# Baseline Pack: Llama-2 7B

This notebook runs baseline experiments on **Llama-2 7B** to test direction specificity.

**Model:** Llama-2 7B (7B parameters, 32 layers)

**⚠️ IMPORTANT:** Llama-2 requires HuggingFace authentication
1. Accept license: https://huggingface.co/meta-llama/Llama-2-7b-hf
2. Get HF token: https://huggingface.co/settings/tokens
3. Enter token in cell below

**Expected runtime:** ~60-90 minutes on T4 GPU, ~35-50 minutes on A100

---

## Setup

### 1. HuggingFace Authentication (REQUIRED)

In [None]:
from huggingface_hub import notebook_login

print("="*80)
print("LLAMA-2 AUTHENTICATION REQUIRED")
print("="*80)
print("\n1. Accept license: https://huggingface.co/meta-llama/Llama-2-7b-hf")
print("2. Get token: https://huggingface.co/settings/tokens")
print("3. Enter token below:\n")

notebook_login()

### 2. Clone Repository

In [None]:
!git clone https://github.com/isahan78/steering-reliability.git
%cd steering-reliability
!pwd

### 3. Install Dependencies

In [None]:
# Uninstall conflicting packages
!pip uninstall -y numpy pandas datasets transformer-lens transformers pyarrow scikit-learn -q

# Install dependencies
!pip install --no-cache-dir numpy pandas torch transformer-lens transformers datasets matplotlib seaborn pyyaml tqdm pyarrow scikit-learn accelerate

# Add src to path
import sys
sys.path.insert(0, '/content/steering-reliability/src')

# Check GPU
import torch
print(f"\nCUDA available: {torch.cuda.is_available()}")
if torch.cuda.is_available():
    print(f"GPU: {torch.cuda.get_device_name(0)}")
    mem_gb = torch.cuda.get_device_properties(0).total_memory / 1e9
    print(f"GPU Memory: {mem_gb:.1f} GB")
    
    if mem_gb < 14:
        print("\n⚠️  WARNING: Llama-2 7B requires ~15GB VRAM.")
    else:
        print(f"\n✅ Sufficient memory for Llama-2 7B")

### 4. Verify Imports

In [None]:
import sys
sys.path.insert(0, '/content/steering-reliability/src')

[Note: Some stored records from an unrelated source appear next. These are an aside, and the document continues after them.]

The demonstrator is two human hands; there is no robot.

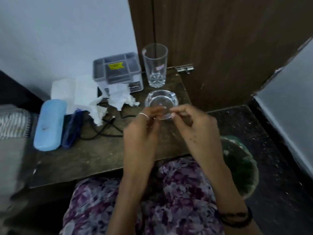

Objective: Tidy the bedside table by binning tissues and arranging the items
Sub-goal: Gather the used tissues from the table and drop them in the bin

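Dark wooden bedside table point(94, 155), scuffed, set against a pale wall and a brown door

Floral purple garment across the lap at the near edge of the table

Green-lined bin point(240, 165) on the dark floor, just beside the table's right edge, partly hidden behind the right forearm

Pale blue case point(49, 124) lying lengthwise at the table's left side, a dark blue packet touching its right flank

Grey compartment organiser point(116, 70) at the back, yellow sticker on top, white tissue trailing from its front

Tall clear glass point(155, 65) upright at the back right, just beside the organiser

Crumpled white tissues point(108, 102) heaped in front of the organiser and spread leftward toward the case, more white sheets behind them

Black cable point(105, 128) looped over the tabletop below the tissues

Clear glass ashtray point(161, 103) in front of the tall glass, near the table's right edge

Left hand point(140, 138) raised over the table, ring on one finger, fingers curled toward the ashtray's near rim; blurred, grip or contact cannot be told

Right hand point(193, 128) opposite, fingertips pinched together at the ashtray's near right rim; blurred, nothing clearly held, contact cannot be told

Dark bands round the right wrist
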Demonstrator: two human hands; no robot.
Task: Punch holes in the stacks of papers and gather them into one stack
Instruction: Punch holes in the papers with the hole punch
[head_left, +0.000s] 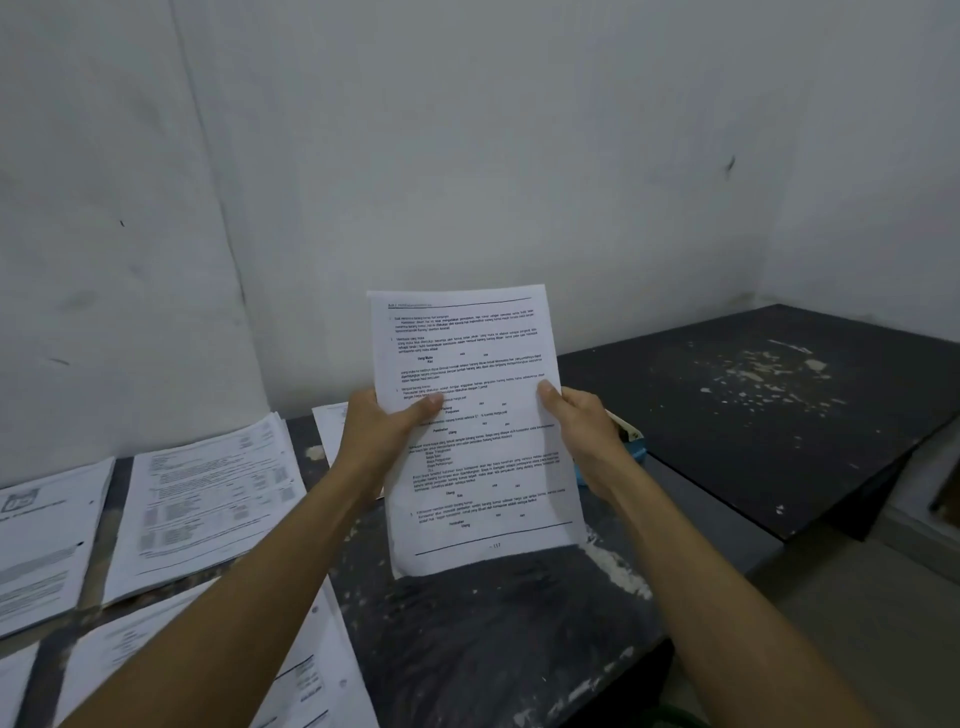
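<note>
A thin stack of printed white papers (472, 431) is held upright above the dark table, facing me. My left hand (382, 431) grips its left edge with the thumb on the front. On the right edge, my right hand (584, 431) grips the same way. Other paper stacks lie flat on the table: one at mid left (208, 504), one at the far left (41, 540), one at the bottom left (208, 670). Another sheet (330, 431) shows behind my left hand. A blue object (635, 441), partly hidden behind my right hand, sits on the table; I cannot tell what it is.
The dark, paint-stained table (493, 623) runs under the papers, with its front edge at the lower right. A second black table (769, 405) stands to the right in the corner. White walls close the back and left sides.
</note>
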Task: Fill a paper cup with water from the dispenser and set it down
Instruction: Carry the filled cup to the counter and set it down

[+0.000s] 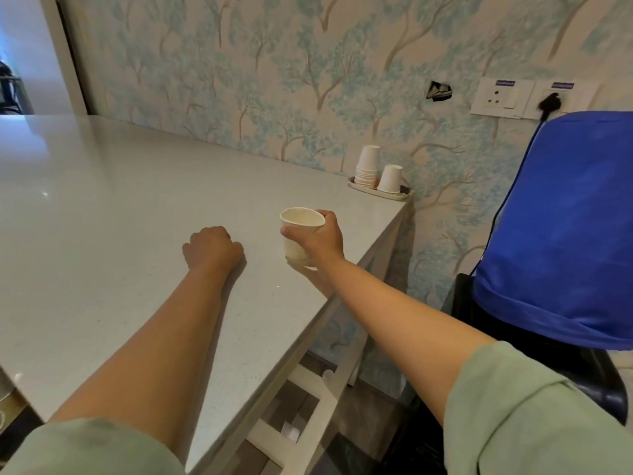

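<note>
A white paper cup point(297, 231) stands upright on the pale countertop point(102, 207), near its right edge. My right hand point(320, 240) wraps around the cup's side, with the thumb across the front. I cannot see whether the cup holds water. Left of the cup, my left hand point(212, 248) rests on the counter as a closed fist with nothing in it. The water dispenser point(561, 231) stands to the right of the counter, its bottle under a blue cloth cover.
A small tray point(404, 197) at the counter's far right corner holds a stack of upside-down paper cups point(367, 166) and a single upturned cup point(390, 179). Wall sockets point(500, 97) with a black plug point(549, 104) sit above the dispenser. Shelves lie below the counter edge.
</note>
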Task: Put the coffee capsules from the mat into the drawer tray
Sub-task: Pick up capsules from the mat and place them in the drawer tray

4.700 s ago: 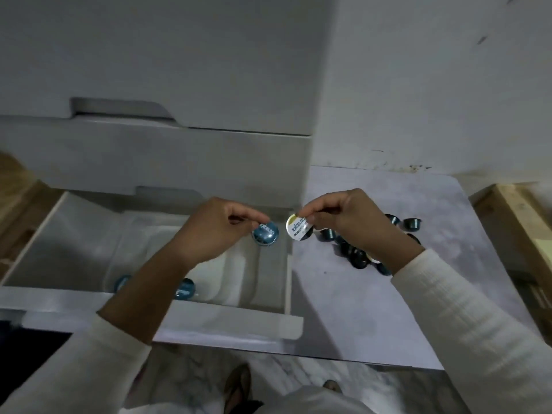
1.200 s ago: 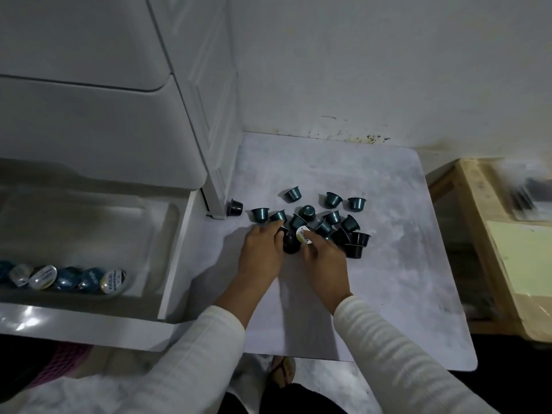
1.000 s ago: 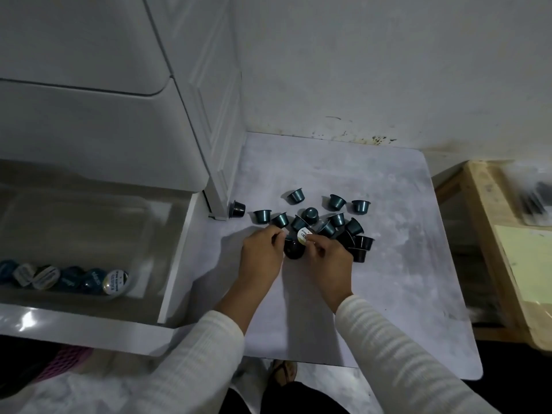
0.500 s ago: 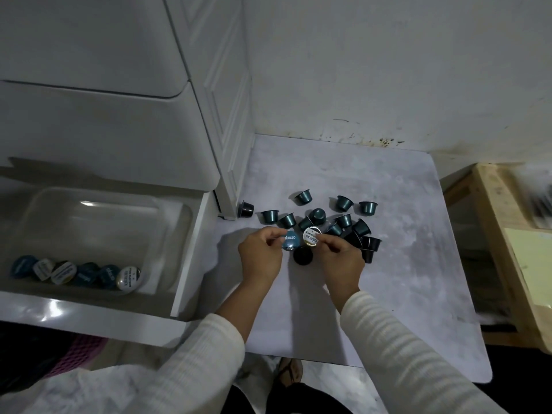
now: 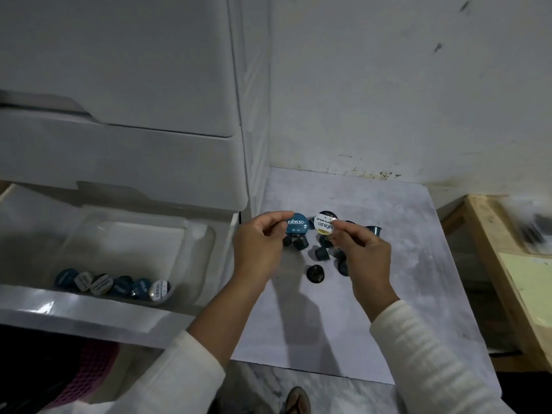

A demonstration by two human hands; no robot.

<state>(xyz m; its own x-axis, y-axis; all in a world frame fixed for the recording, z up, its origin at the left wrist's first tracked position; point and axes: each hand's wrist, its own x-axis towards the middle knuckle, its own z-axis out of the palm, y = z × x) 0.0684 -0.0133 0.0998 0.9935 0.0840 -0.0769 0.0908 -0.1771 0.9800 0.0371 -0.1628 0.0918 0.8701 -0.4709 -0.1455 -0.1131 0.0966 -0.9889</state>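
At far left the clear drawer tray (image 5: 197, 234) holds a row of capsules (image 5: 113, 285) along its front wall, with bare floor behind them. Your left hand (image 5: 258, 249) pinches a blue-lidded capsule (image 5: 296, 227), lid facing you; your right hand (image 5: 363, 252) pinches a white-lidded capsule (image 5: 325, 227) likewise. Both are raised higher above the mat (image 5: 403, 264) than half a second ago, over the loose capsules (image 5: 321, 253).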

from steering_reliability.config import load_config
from steering_reliability.model import load_model

print("✅ All imports successful!")
print("\nReady to run Llama-2 7B baseline pack!")

---

## Run Baseline Pack - Llama-2 7B

This will:
1. Load **Llama-2 7B** (~13GB download)
2. Build learned direction
3. Build shuffled/random/benign baselines
4. Test all directions with ablation

**Settings:**
- Model: meta-llama/Llama-2-7b-hf
- Layer: 16 (middle layer of 32)
- Alphas: {0, 1, 4, 8}
- Prompts: 50 harm_test, 50 benign
- Random trials: 10

In [None]:
%%time
import os
os.environ['PYTHONPATH'] = '/content/steering-reliability/src'

!PYTHONPATH=/content/steering-reliability/src python scripts/run_baseline_pack.py \
  --config configs/llama2_7b_baseline_pack.yaml \
  --layer 16 \
  --alphas 0 1 4 8 \
  --n_harm_test 50 \
  --n_benign 50 \
  --n_random 10 \
  --seed 0 \
  --include_benign_contrast \
  --output_dir artifacts/baselines_llama2

---

## Generate Figures

In [None]:
!python -m steering_reliability.analysis.plot_baseline_pack \
  --in_parquet artifacts/baselines_llama2/baseline_pack_results.parquet \
  --out_dir artifacts/baselines_llama2/figures

## Analyze Results

In [None]:
import pandas as pd

# Load results
df = pd.read_parquet('artifacts/baselines_llama2/baseline_pack_results.parquet')
table = pd.read_csv('artifacts/baselines_llama2/figures/baseline_pack_table.csv')

print("="*80)
print("LLAMA-2 7B BASELINE PACK RESULTS")
print("="*80)
print(table.to_string(index=False))

# Key findings
harm_8 = df[(df['alpha'] == 8) & (df['split'] == 'harm_test')]
learned = harm_8[harm_8['direction_type'] == 'learned']['is_refusal'].mean()
random = harm_8[harm_8['direction_type'] == 'random']['is_refusal'].mean()
gap = learned - random

print(f"\n{'='*80}")
print("KEY RESULTS (α=8, harm_test)")
print('='*80)
print(f"Learned: {learned:.1%}")
print(f"Random:  {random:.1%}")
print(f"Gap:     {gap:+.1%}")

if gap > 0.3:
    print("\n✅ STRONG: Direction is highly specific!")
elif gap > 0.1:
    print("\n⚠️  MODERATE: Direction shows some specificity")
else:
    print("\n❌ WEAK: Random matches learned")

### Sample Completions

In [None]:
print("="*80)
print("SAMPLE COMPLETIONS (α=8, harm_test)")
print("="*80)

for direction_type in ['learned', 'random']:
    if direction_type == 'random':
        samples = harm_8[(harm_8['direction_type'] == direction_type) & (harm_8['random_trial'] == 0.0)].head(3)
    else:
        samples = harm_8[harm_8['direction_type'] == direction_type].head(3)
    
    print(f"\n{direction_type.upper()}:")
    print("-"*80)
    
    for idx, row in samples.iterrows():
        print(f"\nPrompt: {row['prompt'][:70]}...")
        print(f"Completion: {row['completion'][:150]}...")
        print(f"Refusal: {row['is_refusal']} (score: {row['refusal_score']:.2f})")

### View Figures

In [None]:
from IPython.display import Image, display

print("DIRECTION SPECIFICITY")
display(Image(filename='artifacts/baselines_llama2/figures/direction_specificity.png'))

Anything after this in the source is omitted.